- Required action
The stretch wanted below opens at the line containing "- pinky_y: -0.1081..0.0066" and closes at the line containing "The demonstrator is". Please return it exactly, with no other lines.

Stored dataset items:

____________________

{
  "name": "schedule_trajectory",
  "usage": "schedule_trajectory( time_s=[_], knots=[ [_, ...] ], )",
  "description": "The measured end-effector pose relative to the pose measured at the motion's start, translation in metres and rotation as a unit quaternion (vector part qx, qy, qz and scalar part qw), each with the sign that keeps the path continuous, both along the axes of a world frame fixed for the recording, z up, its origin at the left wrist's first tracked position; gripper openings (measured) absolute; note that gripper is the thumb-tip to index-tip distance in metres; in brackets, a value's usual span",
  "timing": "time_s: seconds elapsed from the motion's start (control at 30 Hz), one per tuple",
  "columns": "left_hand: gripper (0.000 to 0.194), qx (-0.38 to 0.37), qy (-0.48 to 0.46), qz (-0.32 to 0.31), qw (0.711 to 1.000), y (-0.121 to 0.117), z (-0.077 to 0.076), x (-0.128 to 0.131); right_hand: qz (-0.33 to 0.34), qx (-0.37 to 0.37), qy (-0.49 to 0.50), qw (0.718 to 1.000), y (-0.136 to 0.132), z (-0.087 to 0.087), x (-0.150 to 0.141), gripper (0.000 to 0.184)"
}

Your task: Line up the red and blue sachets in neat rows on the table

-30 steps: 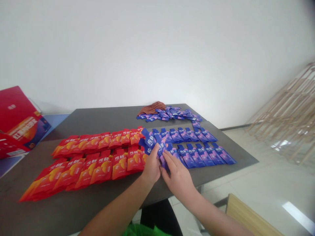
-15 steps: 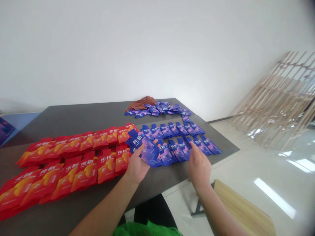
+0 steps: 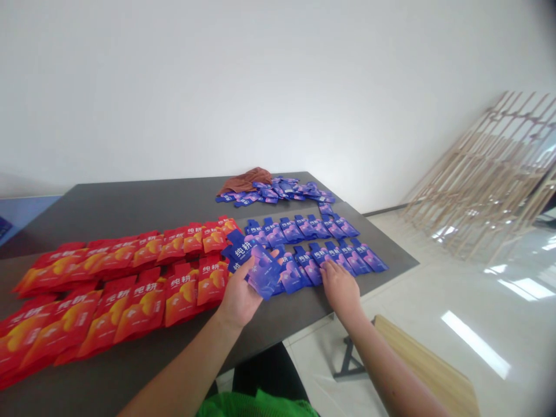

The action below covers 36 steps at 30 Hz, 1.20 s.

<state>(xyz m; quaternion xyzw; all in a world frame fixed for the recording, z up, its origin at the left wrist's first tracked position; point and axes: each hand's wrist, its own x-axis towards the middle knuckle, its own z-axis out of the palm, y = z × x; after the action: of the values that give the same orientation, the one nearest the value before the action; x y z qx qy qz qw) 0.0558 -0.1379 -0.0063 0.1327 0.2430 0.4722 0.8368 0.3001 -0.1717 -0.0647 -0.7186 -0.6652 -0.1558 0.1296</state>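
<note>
My left hand (image 3: 238, 298) is closed on a fan of several blue sachets (image 3: 254, 263), held just above the dark table (image 3: 143, 205) where the red and blue rows meet. My right hand (image 3: 340, 288) rests with its fingers stretched out flat on the near row of blue sachets (image 3: 347, 255) lying on the table. A second row of blue sachets (image 3: 299, 227) lies behind it. Two overlapping rows of red sachets (image 3: 113, 278) stretch away to the left.
A loose heap of blue sachets (image 3: 282, 190) and a brown cloth (image 3: 245, 179) lie at the table's far edge. Slatted wooden frames (image 3: 490, 174) lean against the wall at right. A wooden board (image 3: 434, 370) is by my right forearm, above the shiny floor.
My hands were together on the blue bundle; the right hand has left it and moved right onto the near blue row. The left hand keeps the bundle. The view has swung right.
</note>
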Motion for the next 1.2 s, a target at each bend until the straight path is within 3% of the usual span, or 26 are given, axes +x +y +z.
schedule_trajectory(
  time_s=[0.17, 0.3, 0.47, 0.6, 0.7, 0.8, 0.9, 0.93, 1.0, 1.1, 1.2],
  knots=[
    [0.037, -0.010, 0.014, -0.001, 1.000, -0.002, 0.000, 0.003, 0.018, 0.081, 0.096, 0.992, -0.014, 0.023, -0.008, 0.034],
    [0.037, -0.017, 0.022, -0.019, 0.999, -0.004, 0.000, 0.006, 0.082, 0.081, 0.283, 0.952, -0.026, 0.048, -0.030, 0.030],
    [0.032, 0.025, 0.035, -0.071, 0.997, -0.009, -0.002, 0.008, 0.134, -0.041, 0.526, 0.839, -0.024, 0.054, -0.069, 0.031],
    [0.032, 0.036, 0.041, -0.096, 0.994, -0.012, -0.006, 0.009, 0.129, -0.070, 0.654, 0.742, -0.017, 0.051, -0.091, 0.026],
    [0.038, 0.016, 0.025, -0.110, 0.993, -0.012, -0.005, 0.008, 0.101, -0.095, 0.744, 0.654, -0.019, 0.054, -0.095, 0.027],
    [0.038, 0.009, 0.015, -0.076, 0.997, -0.010, 0.000, 0.007, 0.074, -0.101, 0.782, 0.610, -0.023, 0.059, -0.078, 0.033],
    [0.039, -0.004, 0.001, -0.045, 0.999, -0.008, 0.004, 0.006, 0.038, -0.059, 0.783, 0.618, -0.020, 0.062, -0.033, 0.041],
    [0.039, -0.011, -0.005, -0.045, 0.999, -0.008, 0.005, 0.006, 0.027, -0.036, 0.771, 0.635, -0.017, 0.063, -0.013, 0.042],
    [0.040, -0.025, -0.012, -0.047, 0.999, -0.008, 0.007, 0.006, -0.008, -0.012, 0.716, 0.698, -0.007, 0.063, 0.031, 0.044],
    [0.040, -0.035, -0.011, -0.054, 0.998, -0.009, 0.007, 0.007, -0.048, -0.022, 0.680, 0.731, 0.007, 0.059, 0.087, 0.038],
    [0.041, -0.030, -0.009, -0.060, 0.998, -0.011, 0.008, 0.009, -0.079, -0.065, 0.642, 0.760, 0.016, 0.048, 0.114, 0.027]
  ],
)
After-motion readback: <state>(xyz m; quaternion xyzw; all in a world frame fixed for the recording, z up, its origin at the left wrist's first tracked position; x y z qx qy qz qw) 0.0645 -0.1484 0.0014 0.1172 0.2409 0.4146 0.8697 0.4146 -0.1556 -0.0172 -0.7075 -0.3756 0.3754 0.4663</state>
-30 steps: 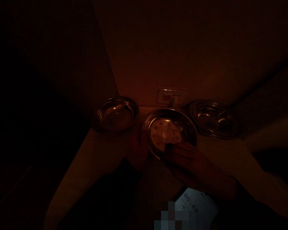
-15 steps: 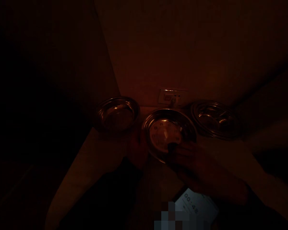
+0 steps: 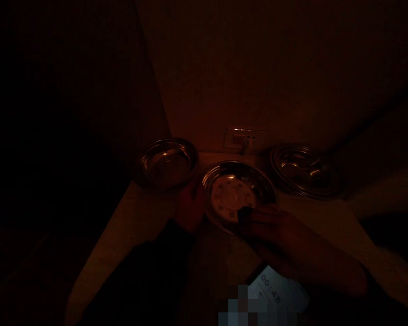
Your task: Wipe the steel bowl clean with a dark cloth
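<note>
Rising behind a pale bench, a wall takes faint reddish light as a person in dark sleeves works over metalware. At right near the wall, round metal plates with compartments appear stacked. At center on the near side, a shiny metal dish, its base ringed with small dark marks, sits between those plates and a metal bowl at left. The right hand reaches over the dish's near right rim. The left hand is at its left edge; darkness hides whether that grip clasps the rim. Below the right wrist, a lit phone reads "00:48," partly covered by pixelated blocks. A socket panel holding a plug is set low in the wall. Smallest, a black item is pinched in the right hand's grip.
</note>
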Demonstrator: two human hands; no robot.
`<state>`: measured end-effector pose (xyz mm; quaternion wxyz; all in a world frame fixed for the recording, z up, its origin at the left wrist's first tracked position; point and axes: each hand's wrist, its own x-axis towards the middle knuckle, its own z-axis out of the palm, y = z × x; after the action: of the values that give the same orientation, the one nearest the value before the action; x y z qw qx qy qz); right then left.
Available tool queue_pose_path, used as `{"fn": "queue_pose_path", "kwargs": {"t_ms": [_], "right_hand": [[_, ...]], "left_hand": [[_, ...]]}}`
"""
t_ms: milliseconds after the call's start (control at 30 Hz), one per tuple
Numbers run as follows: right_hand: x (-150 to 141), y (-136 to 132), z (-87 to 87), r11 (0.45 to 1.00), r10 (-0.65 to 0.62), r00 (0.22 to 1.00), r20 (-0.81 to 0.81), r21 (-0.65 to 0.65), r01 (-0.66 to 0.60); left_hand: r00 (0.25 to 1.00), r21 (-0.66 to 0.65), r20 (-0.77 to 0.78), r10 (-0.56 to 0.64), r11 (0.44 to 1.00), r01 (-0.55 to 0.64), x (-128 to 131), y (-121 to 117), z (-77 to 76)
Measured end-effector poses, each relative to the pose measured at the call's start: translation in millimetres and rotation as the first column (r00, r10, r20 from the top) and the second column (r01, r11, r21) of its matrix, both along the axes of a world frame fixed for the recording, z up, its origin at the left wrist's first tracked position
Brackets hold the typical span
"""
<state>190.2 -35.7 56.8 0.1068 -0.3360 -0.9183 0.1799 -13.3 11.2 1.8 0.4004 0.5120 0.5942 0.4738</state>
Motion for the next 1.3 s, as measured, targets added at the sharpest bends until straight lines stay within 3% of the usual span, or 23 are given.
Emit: {"fn": "queue_pose_path", "kwargs": {"t_ms": [133,400,500,633,733,867,1067,1300], "right_hand": [[4.5,-1.2,2.5,1.0,0.002,1.0,0.01,-0.023,-0.001],[-27.8,-15.0,-27.7,0.986,-0.036,0.994,-0.103,0.159,0.052],[-23.6,-12.7,-23.1,0.991,-0.024,0.997,-0.079,0.131,0.035],[-5.7,-5.2,-6.8,0.999,0.015,1.0,-0.011,-0.03,-0.016],[-0.8,-3.6,-2.0,0.999,0.011,1.0,-0.016,-0.052,-0.011],[-15.7,-9.7,-12.8,0.999,-0.019,0.997,-0.069,0.041,0.022],[-38.3,-17.7,-27.6,0.946,-0.026,0.997,-0.077,0.321,0.049],[-18.8,-12.0,-16.6,0.964,0.044,0.999,0.027,0.262,-0.05]], "left_hand": [[1.0,0.0,0.0,0.012,1.0,-0.012,-1.8,3.1,-0.7],[0.997,-0.03,-0.014,0.078,0.996,-0.079,4.2,-1.1,2.1],[0.999,-0.017,-0.01,0.053,0.998,-0.053,2.5,-0.4,0.7],[0.998,-0.03,-0.044,0.033,0.999,-0.034,0.2,1.1,0.7],[0.999,-0.025,-0.03,0.021,0.999,-0.021,0.5,1.3,2.3],[0.999,-0.041,0.003,0.054,0.998,-0.053,3.7,-0.9,3.4],[0.996,-0.061,-0.031,0.079,0.995,-0.08,7.4,-5.5,6.5],[1.0,-0.024,-0.014,0.022,0.999,-0.022,4.4,-2.8,5.4]]}}
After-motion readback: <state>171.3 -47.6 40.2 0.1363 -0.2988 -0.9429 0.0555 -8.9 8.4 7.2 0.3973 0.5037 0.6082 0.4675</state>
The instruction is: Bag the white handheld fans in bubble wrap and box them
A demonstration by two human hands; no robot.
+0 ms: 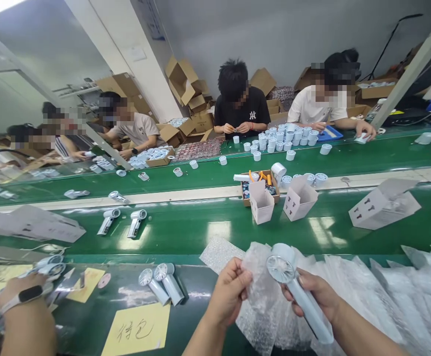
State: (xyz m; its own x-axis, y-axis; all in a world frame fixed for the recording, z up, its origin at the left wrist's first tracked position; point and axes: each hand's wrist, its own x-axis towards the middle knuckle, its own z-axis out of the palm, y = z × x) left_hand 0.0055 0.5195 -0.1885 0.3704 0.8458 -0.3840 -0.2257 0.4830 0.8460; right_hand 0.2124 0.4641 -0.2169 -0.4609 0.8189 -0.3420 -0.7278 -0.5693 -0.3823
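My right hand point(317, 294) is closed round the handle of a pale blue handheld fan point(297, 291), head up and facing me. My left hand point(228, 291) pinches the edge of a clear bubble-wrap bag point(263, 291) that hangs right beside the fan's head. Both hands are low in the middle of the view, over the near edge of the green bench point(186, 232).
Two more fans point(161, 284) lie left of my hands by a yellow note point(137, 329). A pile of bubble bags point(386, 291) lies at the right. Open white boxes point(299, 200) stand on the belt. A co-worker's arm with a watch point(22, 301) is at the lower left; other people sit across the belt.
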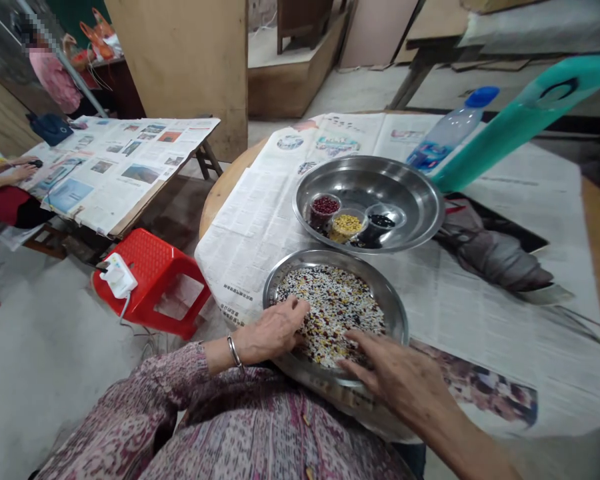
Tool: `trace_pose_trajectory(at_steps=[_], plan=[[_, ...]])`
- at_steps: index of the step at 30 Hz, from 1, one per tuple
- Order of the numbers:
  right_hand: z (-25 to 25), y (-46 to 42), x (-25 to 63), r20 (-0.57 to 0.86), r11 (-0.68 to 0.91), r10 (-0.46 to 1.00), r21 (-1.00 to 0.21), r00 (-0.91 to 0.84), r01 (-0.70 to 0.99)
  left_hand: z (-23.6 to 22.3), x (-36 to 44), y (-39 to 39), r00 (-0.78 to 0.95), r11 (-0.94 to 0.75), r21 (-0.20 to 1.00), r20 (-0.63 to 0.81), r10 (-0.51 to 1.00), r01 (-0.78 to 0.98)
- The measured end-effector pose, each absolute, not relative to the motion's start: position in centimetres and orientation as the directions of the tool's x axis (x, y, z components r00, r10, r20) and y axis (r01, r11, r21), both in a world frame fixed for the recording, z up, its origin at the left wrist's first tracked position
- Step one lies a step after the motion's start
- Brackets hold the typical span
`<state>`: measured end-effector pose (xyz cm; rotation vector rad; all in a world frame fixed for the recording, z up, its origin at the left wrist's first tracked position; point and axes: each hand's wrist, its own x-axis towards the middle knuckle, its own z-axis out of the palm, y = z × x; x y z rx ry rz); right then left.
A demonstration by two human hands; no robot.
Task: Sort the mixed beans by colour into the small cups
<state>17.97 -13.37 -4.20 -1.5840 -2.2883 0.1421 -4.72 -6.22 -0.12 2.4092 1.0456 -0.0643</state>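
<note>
A shallow steel plate (pixel 330 257) sits close to me on the newspaper, filled with a mix of small white, black, yellow and red grains and beans (pixel 343 310). My left hand (pixel 274 330), a metal bangle on its wrist, rests on the left side of the mix. My right hand (pixel 387 370) hangs over the plate's near edge, its spread fingertips at the mix. Beyond it, a larger steel basin (pixel 380 183) holds small clear cups of red beans (pixel 325 205), yellow grains (pixel 347 225) and black beans (pixel 383 221).
Newspaper (pixel 250 227) covers the round table, with a water bottle (pixel 453 127) and a teal plastic object (pixel 523 113) at the back right. Left of it stand a red plastic stool (pixel 153 280) and a newspaper-covered table (pixel 115 173), where a co-worker's hands (pixel 15 173) are working.
</note>
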Motion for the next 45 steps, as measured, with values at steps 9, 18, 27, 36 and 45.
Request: trace_pose_trajectory(at_steps=[9,18,27,36,45], plan=[[-5.8,-10.7,14.3,0.025,0.063,0.998,-0.319,-0.058,0.946,-1.9,-1.9,-5.1,0.707,-0.531,0.526,-0.21,0.676,0.664],[-3.9,-5.4,17.3,0.249,0.086,0.968,-0.416,0.023,0.905,-0.8,-0.1,0.0,0.605,-0.535,0.502,0.031,0.796,0.679],[-6.3,-10.7,17.3,0.507,0.184,0.861,-0.405,0.053,0.895,-1.2,0.5,-3.2,0.764,-0.75,0.174,-0.023,0.645,0.638],[-6.5,-10.7,16.4,0.569,0.171,0.806,-0.49,0.165,0.855,-0.9,-0.3,-3.5,0.862,-0.793,0.338,-0.226,0.453,0.506],[-6.6,-10.8,16.4,0.576,0.182,0.8,-0.502,0.17,0.845,0.9,-4.8,-5.3,0.932,-0.853,0.384,-0.224,0.287,0.355]])
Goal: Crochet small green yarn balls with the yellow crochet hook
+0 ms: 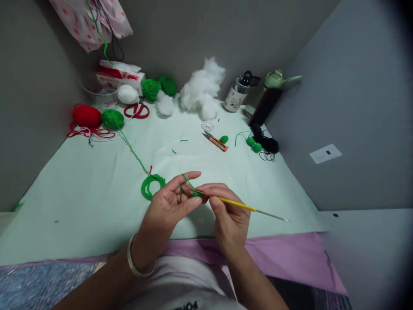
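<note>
My left hand (172,200) pinches a small green crochet piece (196,195) between thumb and fingers, and green yarn loops over its raised index finger. Closed around the yellow handle of a crochet hook (237,203) is my right hand (230,211). One metal end of the hook points to the lower right; the other meets the green piece, its tip partly hidden by fingers. A coil of green yarn (145,189) lies on the table beside my left hand. From it a strand runs back to a green yarn ball (112,119).
Orange thread snips (215,141) lie beyond my hands, near a small green piece (223,139). Red-handled scissors (137,111), red yarn (87,115) and white stuffing (203,90) sit farther back. At right are black yarn (266,142) and a pen cup (235,98). Grey partitions enclose the table (97,193).
</note>
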`<act>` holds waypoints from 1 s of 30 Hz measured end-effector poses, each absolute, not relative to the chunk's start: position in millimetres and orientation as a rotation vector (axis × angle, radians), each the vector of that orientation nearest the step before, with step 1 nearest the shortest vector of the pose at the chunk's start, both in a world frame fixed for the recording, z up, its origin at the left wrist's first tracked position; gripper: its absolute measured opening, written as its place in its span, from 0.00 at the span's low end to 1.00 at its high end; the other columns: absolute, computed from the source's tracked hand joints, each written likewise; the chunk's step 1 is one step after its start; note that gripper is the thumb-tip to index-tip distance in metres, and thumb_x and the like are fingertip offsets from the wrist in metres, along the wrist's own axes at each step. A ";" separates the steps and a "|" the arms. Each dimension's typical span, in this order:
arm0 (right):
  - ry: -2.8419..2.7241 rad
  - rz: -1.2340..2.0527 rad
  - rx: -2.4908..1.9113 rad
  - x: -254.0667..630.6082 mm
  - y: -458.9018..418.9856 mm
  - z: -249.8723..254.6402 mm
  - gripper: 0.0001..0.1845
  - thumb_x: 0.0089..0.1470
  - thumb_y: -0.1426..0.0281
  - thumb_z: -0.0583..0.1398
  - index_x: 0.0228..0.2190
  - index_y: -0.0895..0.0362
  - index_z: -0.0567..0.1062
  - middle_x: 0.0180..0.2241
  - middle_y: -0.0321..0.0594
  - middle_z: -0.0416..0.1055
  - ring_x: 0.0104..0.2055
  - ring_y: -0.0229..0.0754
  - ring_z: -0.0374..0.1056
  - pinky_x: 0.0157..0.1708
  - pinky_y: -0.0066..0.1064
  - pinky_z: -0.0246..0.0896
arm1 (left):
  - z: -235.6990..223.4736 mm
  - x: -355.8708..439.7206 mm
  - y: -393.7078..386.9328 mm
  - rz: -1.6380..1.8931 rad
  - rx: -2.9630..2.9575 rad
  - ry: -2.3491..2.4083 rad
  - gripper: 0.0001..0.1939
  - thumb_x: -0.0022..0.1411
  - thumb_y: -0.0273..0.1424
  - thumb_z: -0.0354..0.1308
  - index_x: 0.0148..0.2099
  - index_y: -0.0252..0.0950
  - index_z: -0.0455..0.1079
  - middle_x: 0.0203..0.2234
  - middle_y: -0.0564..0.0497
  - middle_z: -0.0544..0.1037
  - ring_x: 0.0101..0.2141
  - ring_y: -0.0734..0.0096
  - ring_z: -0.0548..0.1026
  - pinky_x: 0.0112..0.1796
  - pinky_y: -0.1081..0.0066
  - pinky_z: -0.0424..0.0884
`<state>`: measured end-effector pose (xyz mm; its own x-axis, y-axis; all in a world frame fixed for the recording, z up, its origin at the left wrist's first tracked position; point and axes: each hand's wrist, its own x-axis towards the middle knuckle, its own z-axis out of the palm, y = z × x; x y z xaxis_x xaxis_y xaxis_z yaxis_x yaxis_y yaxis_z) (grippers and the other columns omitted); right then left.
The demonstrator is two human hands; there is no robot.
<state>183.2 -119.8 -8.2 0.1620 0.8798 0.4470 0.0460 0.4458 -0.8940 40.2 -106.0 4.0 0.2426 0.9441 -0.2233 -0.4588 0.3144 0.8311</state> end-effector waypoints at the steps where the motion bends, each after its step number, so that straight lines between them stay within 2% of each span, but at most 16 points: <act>1: -1.306 0.694 -0.959 182.6 -121.3 -8.6 0.08 0.67 0.71 0.61 0.40 0.51 0.83 0.37 0.41 0.83 0.40 0.45 0.78 0.37 0.37 0.77 | 3.2 40.4 -106.3 1.083 0.736 0.856 0.21 0.58 0.31 0.74 0.54 0.40 0.81 0.29 0.55 0.74 0.30 0.75 0.69 0.32 0.76 0.67; 4: -1.540 0.456 -1.015 185.0 -125.7 -9.6 0.14 0.66 0.76 0.61 0.47 0.49 0.82 0.42 0.42 0.82 0.42 0.44 0.78 0.40 0.38 0.77 | 2.8 40.6 -106.2 1.110 0.704 0.865 0.21 0.59 0.33 0.73 0.55 0.39 0.80 0.29 0.56 0.74 0.26 0.77 0.65 0.27 0.77 0.61; 7: -1.756 0.233 -1.012 190.1 -126.4 -9.4 0.19 0.64 0.78 0.62 0.52 0.48 0.81 0.49 0.45 0.80 0.48 0.47 0.77 0.44 0.42 0.76 | 4.9 39.9 -103.2 1.056 0.546 0.776 0.22 0.60 0.32 0.72 0.56 0.37 0.79 0.26 0.57 0.72 0.23 0.80 0.61 0.30 0.76 0.65; 10: -1.550 0.422 -1.008 191.8 -121.4 -7.2 0.15 0.65 0.77 0.61 0.47 0.50 0.82 0.39 0.42 0.80 0.39 0.44 0.76 0.37 0.38 0.75 | 6.5 38.6 -98.9 0.977 0.447 0.746 0.18 0.59 0.30 0.72 0.52 0.35 0.82 0.21 0.61 0.64 0.20 0.82 0.54 0.35 0.75 0.69; 11: -1.432 0.527 -1.001 190.9 -119.4 -6.5 0.12 0.66 0.76 0.60 0.44 0.51 0.83 0.35 0.40 0.79 0.35 0.42 0.75 0.34 0.36 0.74 | 6.4 38.6 -98.2 1.001 0.459 0.765 0.17 0.59 0.29 0.72 0.51 0.36 0.82 0.21 0.61 0.65 0.21 0.82 0.55 0.37 0.74 0.70; 13: -1.279 0.687 -0.974 187.5 -116.5 -5.9 0.10 0.68 0.73 0.59 0.40 0.52 0.82 0.30 0.38 0.76 0.29 0.40 0.72 0.28 0.34 0.71 | 5.1 40.1 -98.5 1.121 0.549 0.821 0.19 0.59 0.28 0.72 0.53 0.39 0.82 0.27 0.58 0.71 0.25 0.80 0.62 0.39 0.75 0.70; 16: -1.411 0.557 -1.030 183.2 -116.8 -7.4 0.10 0.66 0.73 0.61 0.41 0.51 0.83 0.35 0.40 0.77 0.33 0.41 0.74 0.31 0.35 0.73 | 3.5 43.9 -102.2 1.195 0.628 0.828 0.26 0.59 0.29 0.72 0.59 0.43 0.78 0.32 0.56 0.75 0.31 0.76 0.69 0.37 0.76 0.68; 19: -1.574 0.283 -1.054 185.3 -118.5 -9.1 0.14 0.63 0.77 0.63 0.45 0.48 0.84 0.39 0.42 0.79 0.40 0.44 0.75 0.37 0.38 0.74 | 4.6 43.3 -103.2 1.015 0.487 0.751 0.24 0.59 0.31 0.72 0.58 0.38 0.79 0.25 0.58 0.69 0.25 0.79 0.62 0.32 0.76 0.66; 21: -1.471 0.395 -1.016 188.2 -117.9 -8.7 0.13 0.65 0.76 0.62 0.44 0.49 0.84 0.37 0.41 0.79 0.37 0.43 0.74 0.35 0.38 0.73 | 5.9 41.0 -101.6 0.971 0.420 0.745 0.21 0.60 0.31 0.71 0.55 0.35 0.81 0.23 0.59 0.66 0.23 0.80 0.60 0.36 0.75 0.69; 24: -1.281 0.654 -0.959 188.9 -116.8 -6.8 0.11 0.67 0.74 0.60 0.40 0.51 0.83 0.34 0.39 0.77 0.32 0.41 0.72 0.31 0.35 0.70 | 6.2 40.6 -100.6 1.095 0.480 0.807 0.20 0.60 0.28 0.71 0.56 0.38 0.81 0.28 0.58 0.71 0.27 0.80 0.65 0.42 0.75 0.70; 27: -1.445 0.537 -0.993 186.6 -118.6 -6.1 0.13 0.65 0.76 0.61 0.44 0.49 0.83 0.38 0.41 0.78 0.38 0.43 0.74 0.35 0.36 0.72 | 5.8 43.7 -103.6 1.146 0.560 0.797 0.27 0.59 0.27 0.72 0.61 0.43 0.77 0.32 0.56 0.76 0.34 0.76 0.71 0.41 0.76 0.69; 30: -1.478 0.410 -1.011 188.3 -119.0 -6.5 0.14 0.64 0.78 0.62 0.45 0.50 0.84 0.38 0.42 0.79 0.40 0.44 0.75 0.38 0.38 0.72 | 7.2 42.5 -104.0 1.000 0.474 0.745 0.23 0.59 0.30 0.72 0.57 0.37 0.80 0.26 0.57 0.71 0.27 0.78 0.66 0.40 0.73 0.71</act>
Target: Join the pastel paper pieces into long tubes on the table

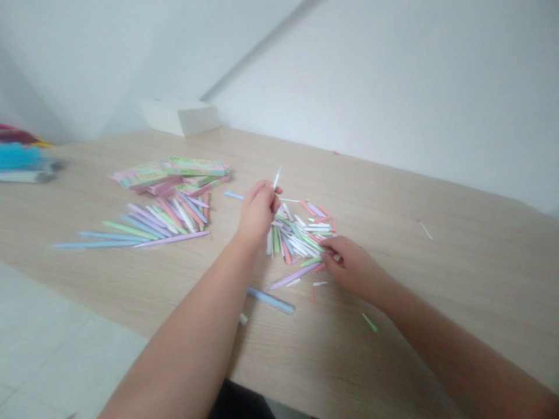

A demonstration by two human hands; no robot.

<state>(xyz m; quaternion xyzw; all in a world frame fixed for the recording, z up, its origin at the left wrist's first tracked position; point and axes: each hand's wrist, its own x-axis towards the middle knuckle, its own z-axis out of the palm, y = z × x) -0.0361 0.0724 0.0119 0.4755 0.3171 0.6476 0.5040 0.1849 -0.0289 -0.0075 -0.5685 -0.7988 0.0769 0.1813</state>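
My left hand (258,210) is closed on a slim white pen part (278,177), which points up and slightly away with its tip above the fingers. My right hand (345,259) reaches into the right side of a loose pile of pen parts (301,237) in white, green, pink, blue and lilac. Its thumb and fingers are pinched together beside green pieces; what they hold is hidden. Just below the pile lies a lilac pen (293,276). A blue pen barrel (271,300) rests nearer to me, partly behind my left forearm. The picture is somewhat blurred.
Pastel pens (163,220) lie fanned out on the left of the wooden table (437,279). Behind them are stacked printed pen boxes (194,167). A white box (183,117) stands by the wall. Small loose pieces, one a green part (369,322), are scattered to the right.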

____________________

- Task response
  - pinky_y: -0.1081..0.0066
  - pinky_z: -0.0424..0.0884
`<state>`: measured end-effector pose (xyz mm; its own x-axis, y-axis; all in a world frame fixed for the recording, z up, its origin at the left wrist's first tracked position; point and axes: each hand's wrist, its own x-axis towards the middle knuckle, its own z-axis out of the palm, y = z × x; x y z xaxis_x xaxis_y xaxis_z yaxis_x yaxis_y yaxis_z) (grippers and the other columns omitted); right then left.
The demonstrator is two human hands; there is no robot.

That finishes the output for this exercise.